ARP suppression is one of the key fundamental features in NSX that helps to make the product scalable. By intercepting ARP requests from VMs before they are broadcast out on a logical switch, the hypervisor can do a simple ARP lookup in its own cache or on the NSX control cluster. If an ARP entry exists on the host or control cluster, the hypervisor can respond directly, avoiding a costly broadcast that would likely need to be replicated to many hosts.
ARP Suppression has existed in NSX since the beginning, but it was only available for VMs connected to logical switches. Up until NSX 6.2.4, the DLR kernel module did not benefit from ARP suppression and every non-cached entry needed to be broadcast out. Unfortunately, the DLR – like most routers – needs to ARP frequently. This can be especially true due to the easy L3 separation that NSX allows using logical switches and efficient east-west DLR routing.
Despite having code in the 6.2.4 and later version DLRs to take advantage of ARP suppression, a large number of deployments are likely not actually taking advantage of this feature due to a recently identified problem.

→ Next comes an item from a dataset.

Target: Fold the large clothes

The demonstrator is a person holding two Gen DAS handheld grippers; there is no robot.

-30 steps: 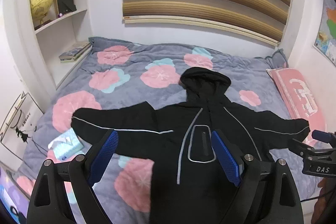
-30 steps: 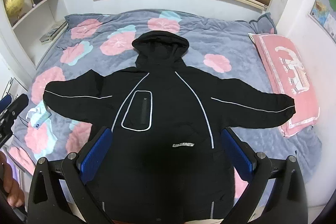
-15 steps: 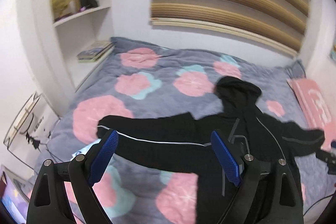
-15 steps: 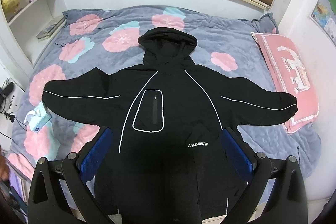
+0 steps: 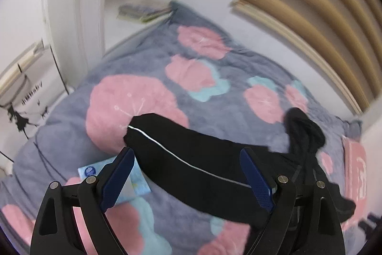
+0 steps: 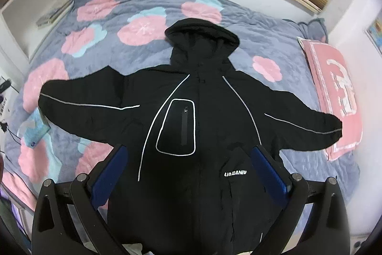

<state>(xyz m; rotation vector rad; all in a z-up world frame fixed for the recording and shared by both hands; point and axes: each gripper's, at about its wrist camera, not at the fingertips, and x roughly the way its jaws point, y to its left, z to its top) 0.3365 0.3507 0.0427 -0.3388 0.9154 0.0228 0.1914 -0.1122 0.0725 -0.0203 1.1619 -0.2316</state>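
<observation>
Left wrist view: the left gripper [image 5: 188, 173] is spread wide and holds nothing, hanging above the near sleeve [image 5: 191, 159] of a black hooded jacket [image 5: 238, 171]. The sleeve lies flat on the bed [image 5: 167, 51], its cuff [image 5: 133, 133] resting on a pink flower of the grey plush blanket. A thin reflective stripe [image 5: 167, 149] runs along the sleeve. A pale blue packet [image 5: 138, 183] lies just beside the cuff, partly behind the left finger. The picture is blurred, so fabric detail is hard to read

Right wrist view: the right gripper [image 6: 188, 173] is also spread wide and empty, over the lower front of the jacket [image 6: 203, 135], which lies face up with both sleeves out and the hood [image 6: 203, 35] toward the wall. White piping outlines a chest pocket [image 6: 177, 126]. A pink pillow [image 6: 334, 92] touches the far cuff [image 6: 331, 128]

The jacket looks padded and soft, with a smooth shell, so it will probably be bulky, floppy and a little slippery. A cuff or a hem corner looks the best hold, pinching through all layers
</observation>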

VMware KB 51709 briefly describes this issue, and makes note of the following conditions:
“DLR ARP Suppression may not be effective under some conditions which can result in a larger volume of ARP traffic than expected. ARP traffic sent by a DLR will not be suppressed if an ESXi host has more than one active port connected to the destination VNI, for example the DLR port and one or more VM vNICs.”
What isn’t clear in the KB article, but can be inferred based on the solution is that the problem is related to VLAN tagging on logical switch dvPortgroups. Any dvPortgroup associated with a logical switch with a VLAN ID specified is impacted by this problem.